As discussed above, the Department's consistent position since 1995 has been that the Department will acknowledge a borrower defense to repayment only if it directly relates to the loan or to the school's provision of educational services for which the loan was provided. 60 FR 37769. As a result, the Department has not considered personal injury tort claims or allegations of sexual or racial harassment to be grounds for alleging a defense to repayment. In these regulations, the Department proposes making this limit explicit and provides a non-exhaustive list of circumstances that would not constitute, in and of themselves, borrower defenses to repayment that are directly related to the borrower's loan or the provision of educational services. This list also includes slander or defamation, property damage, and allegations about the general quality of the student's education or the reasonableness of an educator's conduct in providing educational services. The Department believes such a list will provide clarity and guidance for borrowers and schools in applying the proposed defense to repayment regulation.

The proposed regulations further state that a violation of the HEA does not by itself establish a defense to repayment, unless the underlying conduct also meets the Federal standard under the regulations.

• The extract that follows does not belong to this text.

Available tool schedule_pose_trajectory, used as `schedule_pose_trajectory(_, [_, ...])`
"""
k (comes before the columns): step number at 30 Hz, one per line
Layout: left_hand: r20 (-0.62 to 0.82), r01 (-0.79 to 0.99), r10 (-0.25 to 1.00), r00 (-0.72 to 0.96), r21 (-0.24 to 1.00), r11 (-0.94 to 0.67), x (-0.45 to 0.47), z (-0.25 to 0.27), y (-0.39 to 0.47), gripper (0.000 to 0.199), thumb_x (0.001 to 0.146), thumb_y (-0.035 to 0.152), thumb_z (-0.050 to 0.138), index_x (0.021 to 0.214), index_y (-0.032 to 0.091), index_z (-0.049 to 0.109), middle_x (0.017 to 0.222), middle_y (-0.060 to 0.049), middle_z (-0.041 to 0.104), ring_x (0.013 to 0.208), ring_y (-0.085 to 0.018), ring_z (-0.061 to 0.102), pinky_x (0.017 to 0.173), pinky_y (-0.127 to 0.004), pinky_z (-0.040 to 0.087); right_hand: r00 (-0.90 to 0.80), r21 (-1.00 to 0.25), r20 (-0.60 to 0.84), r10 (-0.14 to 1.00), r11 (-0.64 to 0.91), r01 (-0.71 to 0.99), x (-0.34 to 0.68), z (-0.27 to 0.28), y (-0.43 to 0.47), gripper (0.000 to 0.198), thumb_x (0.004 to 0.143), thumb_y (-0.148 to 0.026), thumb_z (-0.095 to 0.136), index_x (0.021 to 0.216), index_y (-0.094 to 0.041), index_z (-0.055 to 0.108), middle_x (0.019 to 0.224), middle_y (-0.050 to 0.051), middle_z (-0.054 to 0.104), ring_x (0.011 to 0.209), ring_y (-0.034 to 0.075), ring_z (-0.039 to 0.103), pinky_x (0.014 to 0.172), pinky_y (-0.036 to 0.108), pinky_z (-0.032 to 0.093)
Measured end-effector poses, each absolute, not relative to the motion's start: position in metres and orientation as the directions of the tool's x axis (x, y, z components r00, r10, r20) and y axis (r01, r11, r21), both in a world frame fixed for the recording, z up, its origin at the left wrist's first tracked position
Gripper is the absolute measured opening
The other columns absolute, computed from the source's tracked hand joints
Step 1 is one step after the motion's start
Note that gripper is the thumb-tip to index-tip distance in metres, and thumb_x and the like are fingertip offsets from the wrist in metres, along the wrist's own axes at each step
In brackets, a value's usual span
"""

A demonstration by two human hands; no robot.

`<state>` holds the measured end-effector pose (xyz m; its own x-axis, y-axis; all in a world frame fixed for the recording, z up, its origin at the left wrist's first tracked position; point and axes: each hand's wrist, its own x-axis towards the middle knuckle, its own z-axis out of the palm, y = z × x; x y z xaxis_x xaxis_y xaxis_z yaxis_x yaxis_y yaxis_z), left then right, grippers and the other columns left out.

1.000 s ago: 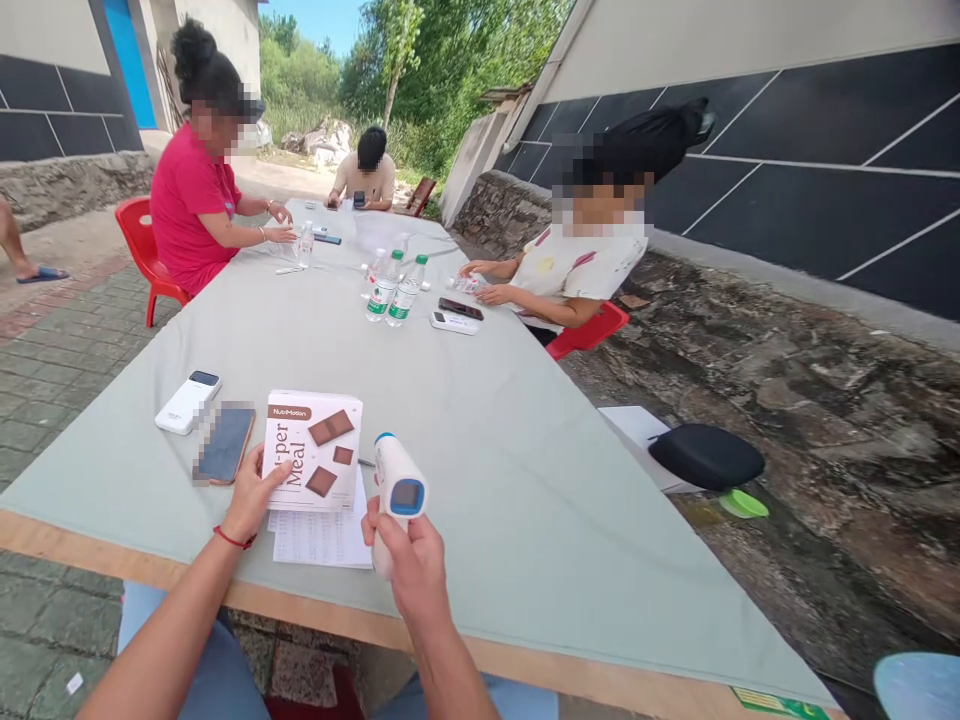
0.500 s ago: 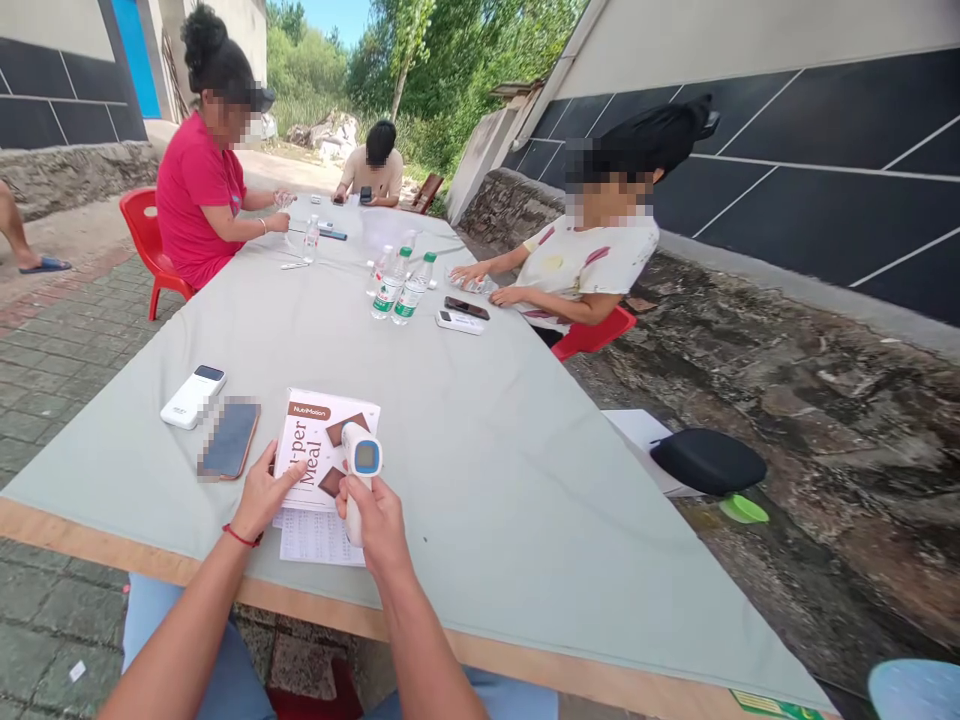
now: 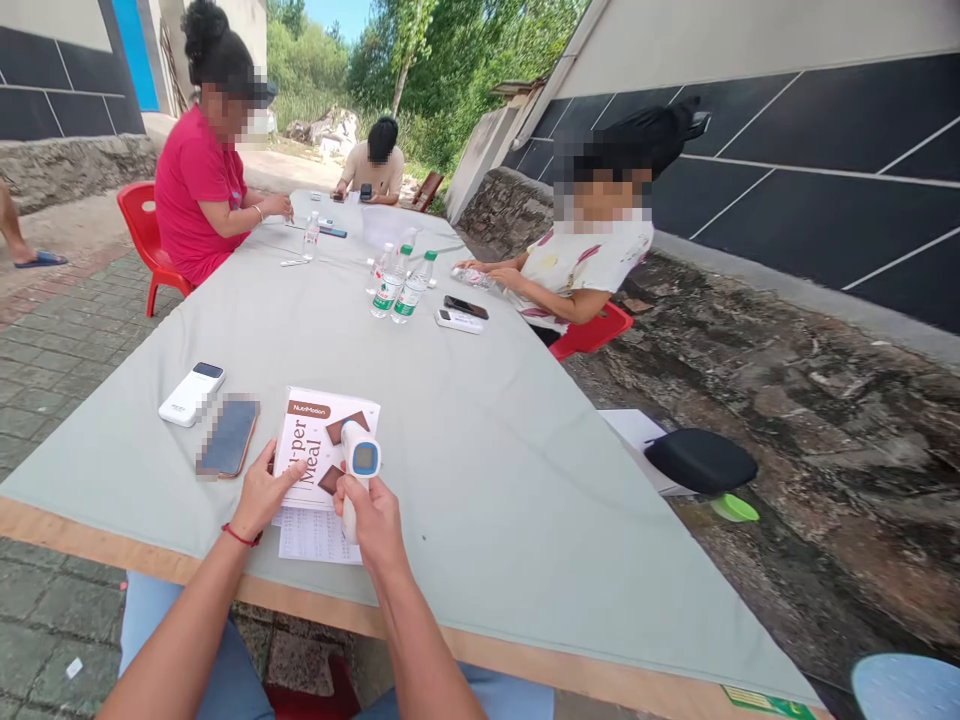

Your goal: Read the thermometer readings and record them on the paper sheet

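Observation:
My left hand (image 3: 266, 488) grips the left edge of a white and brown box (image 3: 306, 440) printed "NutriMotion", its thumb lying on the front face. In my right hand (image 3: 373, 515) is a white infrared thermometer (image 3: 365, 452), fingers wrapped round its handle. The thermometer's blue-rimmed screen faces me, and its head overlaps the right side of the box. Beneath the box a printed sheet of paper (image 3: 311, 540) lies on the table. A phone (image 3: 231, 438) and a white power bank (image 3: 191, 393) rest left of the box.
Water bottles (image 3: 400, 290) stand mid-table, near another phone (image 3: 466, 307) and a white device (image 3: 459, 321). Three people sit around the cloth-covered table (image 3: 525, 500): one in pink (image 3: 199, 180), one in a patterned shirt (image 3: 600, 255), one at the far end. A black case (image 3: 701, 460) lies beyond the right edge.
My hands, the box and the thermometer hold nearly the same place. The person in pink has drawn their hands together; the person on the right has moved theirs closer together over a clear plastic item.

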<state>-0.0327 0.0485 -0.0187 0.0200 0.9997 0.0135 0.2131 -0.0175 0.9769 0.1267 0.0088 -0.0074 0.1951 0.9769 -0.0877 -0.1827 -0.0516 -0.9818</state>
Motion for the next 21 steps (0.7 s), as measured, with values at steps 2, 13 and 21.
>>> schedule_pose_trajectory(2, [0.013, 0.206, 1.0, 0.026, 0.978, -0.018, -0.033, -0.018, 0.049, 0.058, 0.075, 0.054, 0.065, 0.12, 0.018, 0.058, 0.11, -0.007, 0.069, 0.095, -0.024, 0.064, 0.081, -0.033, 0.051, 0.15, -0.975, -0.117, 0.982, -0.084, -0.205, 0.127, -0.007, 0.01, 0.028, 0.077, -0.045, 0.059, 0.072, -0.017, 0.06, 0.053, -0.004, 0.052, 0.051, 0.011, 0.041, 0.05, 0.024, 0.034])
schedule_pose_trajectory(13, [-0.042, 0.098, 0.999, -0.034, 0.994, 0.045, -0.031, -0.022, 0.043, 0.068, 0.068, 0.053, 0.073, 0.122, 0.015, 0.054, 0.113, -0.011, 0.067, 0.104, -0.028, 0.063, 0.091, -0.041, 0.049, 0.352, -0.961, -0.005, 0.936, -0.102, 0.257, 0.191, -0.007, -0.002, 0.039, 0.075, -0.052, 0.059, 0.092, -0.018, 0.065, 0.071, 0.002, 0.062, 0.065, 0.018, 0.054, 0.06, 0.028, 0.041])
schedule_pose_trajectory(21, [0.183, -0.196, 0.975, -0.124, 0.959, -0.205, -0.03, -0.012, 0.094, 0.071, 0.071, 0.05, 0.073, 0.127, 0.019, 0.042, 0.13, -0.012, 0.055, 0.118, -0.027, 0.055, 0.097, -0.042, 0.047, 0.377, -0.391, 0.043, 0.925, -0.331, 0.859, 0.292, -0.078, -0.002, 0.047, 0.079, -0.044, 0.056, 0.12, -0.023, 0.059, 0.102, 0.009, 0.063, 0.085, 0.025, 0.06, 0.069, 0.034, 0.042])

This has been the Department's consistent position since 1995. See 60 FR 37769; 81 FR 76053 (text of 34 CFR 685.222(a)(3) (defense to repayment regulation does not provide a private right of action for a borrower nor create any new Federal right)).

For all of these reasons, we are proposing to adopt the regulations described above and to rescind the Federal standard provisions of the 2016 final regulations.

Borrower Defense Adjudication Process (§§ 685.206, 685.212)

Statute: Section 455(h) of the HEA authorizes the Secretary to specify in regulation which acts or omissions of a school a borrower may assert as a defense to repayment of a Direct Loan.

Current Regulations: Section 685.206(c) provides that borrowers may Start Printed Page 37261assert a borrower defense to repayment during proceedings which are available to the borrower when the Department initiates certain collection actions on a Direct Loan.

Section 685.212 establishes the conditions under which the Department discharges a borrower's obligation to repay a loan, or a portion of a loan, under various discharge or forgiveness provisions of the HEA, including closed school discharges, false certification discharges, and public service loan forgiveness.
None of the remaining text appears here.